__Supplied information__:
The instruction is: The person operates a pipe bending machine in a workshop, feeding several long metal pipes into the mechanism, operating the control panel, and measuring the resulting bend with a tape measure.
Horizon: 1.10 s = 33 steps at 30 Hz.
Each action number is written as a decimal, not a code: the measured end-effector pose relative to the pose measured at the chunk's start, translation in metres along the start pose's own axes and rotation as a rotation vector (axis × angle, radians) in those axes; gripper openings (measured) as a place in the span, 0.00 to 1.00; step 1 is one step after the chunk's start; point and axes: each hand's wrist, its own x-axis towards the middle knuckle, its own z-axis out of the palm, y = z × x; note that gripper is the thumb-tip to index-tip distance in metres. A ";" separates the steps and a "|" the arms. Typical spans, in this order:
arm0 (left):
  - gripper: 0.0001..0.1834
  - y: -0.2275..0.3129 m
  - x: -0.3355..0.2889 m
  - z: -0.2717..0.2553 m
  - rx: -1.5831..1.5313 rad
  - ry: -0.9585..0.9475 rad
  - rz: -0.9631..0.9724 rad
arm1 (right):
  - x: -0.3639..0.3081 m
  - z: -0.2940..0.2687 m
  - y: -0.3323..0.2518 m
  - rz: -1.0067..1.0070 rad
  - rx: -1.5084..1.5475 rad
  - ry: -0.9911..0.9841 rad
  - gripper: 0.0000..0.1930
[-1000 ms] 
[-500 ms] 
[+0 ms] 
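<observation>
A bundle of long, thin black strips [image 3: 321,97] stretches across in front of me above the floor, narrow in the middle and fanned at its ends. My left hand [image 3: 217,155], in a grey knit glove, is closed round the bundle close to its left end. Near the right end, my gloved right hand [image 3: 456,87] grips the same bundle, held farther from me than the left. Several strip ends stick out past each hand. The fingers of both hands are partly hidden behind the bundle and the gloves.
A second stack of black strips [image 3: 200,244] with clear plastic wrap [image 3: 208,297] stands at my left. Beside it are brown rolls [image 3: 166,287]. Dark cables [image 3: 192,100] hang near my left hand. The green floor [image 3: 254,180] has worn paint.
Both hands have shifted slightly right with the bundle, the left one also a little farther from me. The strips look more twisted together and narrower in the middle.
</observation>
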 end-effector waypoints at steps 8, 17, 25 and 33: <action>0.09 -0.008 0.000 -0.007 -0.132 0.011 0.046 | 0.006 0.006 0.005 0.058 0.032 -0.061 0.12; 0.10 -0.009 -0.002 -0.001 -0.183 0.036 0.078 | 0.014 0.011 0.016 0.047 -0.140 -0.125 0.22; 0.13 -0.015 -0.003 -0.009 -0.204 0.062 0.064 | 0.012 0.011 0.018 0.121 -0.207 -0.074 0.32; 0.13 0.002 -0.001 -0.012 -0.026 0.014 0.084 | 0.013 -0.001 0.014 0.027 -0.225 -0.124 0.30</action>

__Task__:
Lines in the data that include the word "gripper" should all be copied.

__Solved exercise__:
Each action number is written as a decimal, not a code: the measured end-effector pose relative to the pose measured at the chunk's start, translation in metres along the start pose's own axes and rotation as a rotation vector (axis × angle, radians) in those axes; gripper openings (measured) as a place in the span, 0.00 to 1.00; step 1 is one step after the chunk's start; point and axes: each hand's wrist, its own x-axis towards the middle knuckle, its own z-axis out of the palm, y = z × x; note that gripper is the thumb-tip to index-tip distance in metres. A ";" separates the steps and a "|" the arms. Typical spans, in this order:
  - gripper: 0.0001..0.1834
  - gripper: 0.0000..0.1930

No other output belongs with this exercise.